Su viril brazo tatuado me indicó que me sentara. Entré al cubículo tímidamente, diciendo: "Buenas tardes, ¿me siento aquí?". Él asintió y quedó de espaldas en su silla giratoria. Mi rostro se reflejaba en el espejo y me di cuenta de que justo hoy no había elegido bien el color de mi lápiz labial.
Escuchaba sonidos grisáceos, metálicos, y veía las enormes manos del hombre yendo y viniendo, sosteniendo pinzas, perdiendo sus dedos en la suavidad del níveo algodón. Se dio vuelta y con un solo brazo me acercó a su silla. ¡Oh! ¡Cuánta fuerza en su brazo! Quedé de frente y él se movió. Podía sentir su respiración en mi cuello. Corrió mi cabello y tocó mi oreja izquierda. Luego hizo lo mismo con la derecha.
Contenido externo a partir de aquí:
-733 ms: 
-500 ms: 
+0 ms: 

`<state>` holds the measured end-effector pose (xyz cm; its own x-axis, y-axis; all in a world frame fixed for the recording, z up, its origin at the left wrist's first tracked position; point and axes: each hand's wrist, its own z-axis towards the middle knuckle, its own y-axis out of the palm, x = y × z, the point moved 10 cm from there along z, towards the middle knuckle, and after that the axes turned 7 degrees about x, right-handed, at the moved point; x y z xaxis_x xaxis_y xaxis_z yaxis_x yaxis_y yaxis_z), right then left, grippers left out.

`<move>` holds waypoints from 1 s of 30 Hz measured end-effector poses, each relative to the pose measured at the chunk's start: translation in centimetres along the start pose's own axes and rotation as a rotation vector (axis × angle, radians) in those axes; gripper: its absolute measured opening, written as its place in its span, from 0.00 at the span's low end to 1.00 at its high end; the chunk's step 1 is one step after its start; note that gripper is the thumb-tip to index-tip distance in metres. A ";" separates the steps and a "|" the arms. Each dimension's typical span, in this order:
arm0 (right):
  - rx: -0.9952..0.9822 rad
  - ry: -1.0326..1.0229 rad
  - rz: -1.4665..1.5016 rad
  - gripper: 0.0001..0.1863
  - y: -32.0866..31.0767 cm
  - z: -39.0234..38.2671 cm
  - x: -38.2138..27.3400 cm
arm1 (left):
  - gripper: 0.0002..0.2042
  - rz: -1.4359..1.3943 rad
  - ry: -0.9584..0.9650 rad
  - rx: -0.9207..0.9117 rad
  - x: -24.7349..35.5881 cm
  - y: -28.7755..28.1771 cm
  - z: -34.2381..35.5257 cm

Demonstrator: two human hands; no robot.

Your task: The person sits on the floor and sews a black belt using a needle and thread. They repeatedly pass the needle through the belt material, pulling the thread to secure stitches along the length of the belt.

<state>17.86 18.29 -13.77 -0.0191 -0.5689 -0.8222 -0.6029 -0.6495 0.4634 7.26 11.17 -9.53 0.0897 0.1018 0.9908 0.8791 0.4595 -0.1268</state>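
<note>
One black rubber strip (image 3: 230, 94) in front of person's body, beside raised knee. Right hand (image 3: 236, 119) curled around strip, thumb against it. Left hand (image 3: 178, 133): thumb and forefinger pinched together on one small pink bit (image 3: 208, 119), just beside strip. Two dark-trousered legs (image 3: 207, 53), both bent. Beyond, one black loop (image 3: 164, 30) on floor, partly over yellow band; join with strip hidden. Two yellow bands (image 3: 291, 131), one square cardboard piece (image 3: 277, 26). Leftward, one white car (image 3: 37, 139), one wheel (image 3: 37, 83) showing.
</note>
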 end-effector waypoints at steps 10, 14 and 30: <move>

Me miró de frente y me preguntó si así estaba bien, si me gustaba. Y de mi boca sólo salió un: "¿Cómo será el procedimiento? Nunca antes lo hice. ¿Qué sentiré?" Él se limitó a responder: "No te va a doler".
Nuevamente sus dedos tocaron mi lóbulo izquierdo y sentí el frío olor del alcohol. Contuve la respiración. Susurró: "¿Estás lista?" Asentí y decidí no cerrar los ojos. Algo caliente y fino me perforaba. Unos segundos después se corrió hacia atrás y me miró. Hizo lo mismo con el lóbulo derecho. Extraña sensación la de tener algo dentro, algo atravesando una parte de nuestro cuerpo.
Después de haber terminado se dio vuelta y escuché: "Listo. Podés irte. Sé que no te dolió y también sé que volverás".
Me levanté de la silla, fui hasta la puerta. Giré, pero él ya no me miraba. Sólo tiraba a un cesto los restos de algodón que habían estado en contacto con mi cuerpo. Se sacó los guantes con indiferencia. "Una más- pensé. Y cerré la puerta.